Many states have recognized the tort of negligent misrepresentation, which is a variation of fraud. Generally misrepresentation involves causing another person to suffer damages by providing false information. In order to understand negligent misrepresentation, it is necessary to first understand the concept of negligence.
A generally accepted definition of negligence is the failure to exercise the degree of care that a reasonable and prudent person would exercise under the circumstances. A party suing for damages caused by negligence cannot recover damages from the defendant without proving, at minimum, the following facts:
* the defendant owed a duty to exercise reasonable care for the plaintiff’s benefit or protection;
* the defendant breached that duty of care, either by doing something that the defendant should not have done or by failing to do something that the defendant should have done; and
* the defendant’s breach of duty caused the plaintiff to suffer damages.
While there is not a single, uniform definition of negligent misrepresentation in the United States, the definition adopted by most states that have recognized this tort was developed by an organization known as the American Law Institute with input from judges, law professors and practicing attorneys. That definition, which appears in Section 552 of a publication known as the Restatement of the Law of Torts (Second Edition), reads in part as follows:
(1) One who, in the course of his business, profession or employment, or in any other transaction in which he has a pecuniary interest, supplies false information for the guidance of others in their business transactions, is subject to liability for pecuniary loss caused to them by their justifiable reliance upon the information, if he fails to exercise reasonable care or competence in obtaining or communicating the information.
(2) Except as stated in Subsection (3), the liability stated in Subsection (1) is limited to loss suffered (a) by the person or one of a limited group of persons for whose benefit and guidance he intends to supply the information or knows that the recipient intends to supply it; and (b) through reliance upon it in a transaction that he intends the information to influence or knows that the recipient so intends or in a substantially similar transaction.
The exception in Subsection (3) applies to persons who are subject to “public duty” to furnish information, and protects people for whose benefit the duty was created, but only in connection with transactions in which the duty is intended by law to apply.

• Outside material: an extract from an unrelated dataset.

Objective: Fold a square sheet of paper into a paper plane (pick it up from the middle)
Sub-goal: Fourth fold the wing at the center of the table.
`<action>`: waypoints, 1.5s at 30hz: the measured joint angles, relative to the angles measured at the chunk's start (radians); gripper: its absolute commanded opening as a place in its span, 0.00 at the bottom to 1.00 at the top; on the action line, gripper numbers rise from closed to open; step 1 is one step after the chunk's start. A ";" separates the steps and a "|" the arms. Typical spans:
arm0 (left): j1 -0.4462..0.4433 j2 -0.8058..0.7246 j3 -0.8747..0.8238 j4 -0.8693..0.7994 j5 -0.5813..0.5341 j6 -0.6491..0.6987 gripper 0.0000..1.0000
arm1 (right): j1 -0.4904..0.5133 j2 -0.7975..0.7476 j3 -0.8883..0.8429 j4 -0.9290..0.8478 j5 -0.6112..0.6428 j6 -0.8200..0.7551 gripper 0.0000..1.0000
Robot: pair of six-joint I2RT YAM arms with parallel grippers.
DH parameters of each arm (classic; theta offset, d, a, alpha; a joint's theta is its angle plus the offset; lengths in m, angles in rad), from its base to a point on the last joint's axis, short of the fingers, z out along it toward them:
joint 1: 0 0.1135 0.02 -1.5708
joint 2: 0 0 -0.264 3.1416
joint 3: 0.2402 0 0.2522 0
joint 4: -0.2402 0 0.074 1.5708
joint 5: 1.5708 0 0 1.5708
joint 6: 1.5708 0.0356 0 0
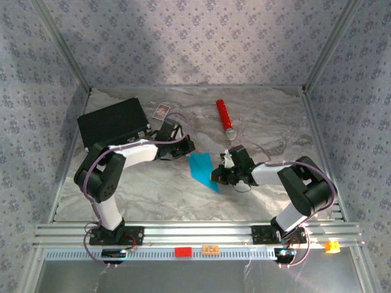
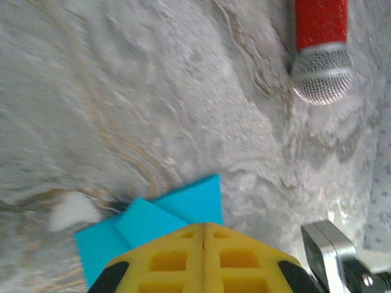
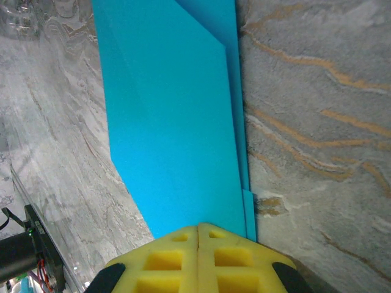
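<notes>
Two claws meet at a piece of cyan paper (image 1: 200, 166) in the middle of the marbled counter (image 1: 269, 122). In the top view the paper reads as a slim, folded, pointed shape running from upper left to lower right. The left claw (image 1: 186, 146) is at its upper end and the right claw (image 1: 218, 177) at its lower end. From the left wrist, the left claw (image 2: 203, 235) sits at the bottom centre of the frame with its yellow fingers (image 2: 165, 262) pressed flat together. The cyan paper (image 2: 165, 213) shows two overlapping layers and runs straight in under the tips, so the claw appears to be pinching the paper's edge. From the right wrist, the right claw (image 3: 198, 235) is likewise closed tight at the bottom of the frame. The cyan paper (image 3: 177, 122) rises from the seam between its fingers (image 3: 238, 262) and spreads up to the top edge, with a second layer peeking out along its right side. A red cylinder (image 1: 225, 117) with a mesh-covered end lies on the counter toward the upper centre of the top view, apart from the paper. It shows again at the upper right of the left wrist view (image 2: 321, 24). A black case (image 1: 113, 122) sits at the upper left, behind the left arm, and a small white card (image 1: 160, 111) lies just beside its right end.
</notes>
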 measured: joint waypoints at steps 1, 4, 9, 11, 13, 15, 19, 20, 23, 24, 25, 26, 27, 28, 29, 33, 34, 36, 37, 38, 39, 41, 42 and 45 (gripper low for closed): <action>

This standard does not impose a general duty to exercise reasonable care to avoid providing false information. The duty only applies to persons acting in the course of a business, profession or employment, or acting to further a business transaction in which they have a financial interest.
Under this standard the duty to avoid negligent misrepresentation only protects people to whom the person intends to supply the information and to whom the person providing information knows the intended recipient will provide the information. The exception that protects a broader class of people arises when a “public duty” governs the disclosure of the information, in which case the duty protects any person in the class for whose benefit the duty is created; for example, an independent auditor who reviews a company’s financial records and prepares reports for the public’s benefit may be liable for damages suffered by anyone whose reliance on the s reports is reasonably foreseeable.
The obligation to avoid negligent misrepresentation requires persons who are subject to that duty to exercise reasonable care (that degree of care that the reasonably prudent person in their positions would exercise) to compile and provide factually correct information. People (including businesses) who are protected by that duty can recover pecuniary damages (meaning economic or financial damages only, and not damages for pain and suffering) caused by their justifiable and reasonable reliance on misstatements of fact (not opinions, unless the opinions are phrased as facts).
The law of negligent misrepresentation varies from state to state. If you believe that you have suffered damages due to a misrepresentation by someone else, contact a lawyer who is licensed to practice law in your state to discuss what remedies may be available to you.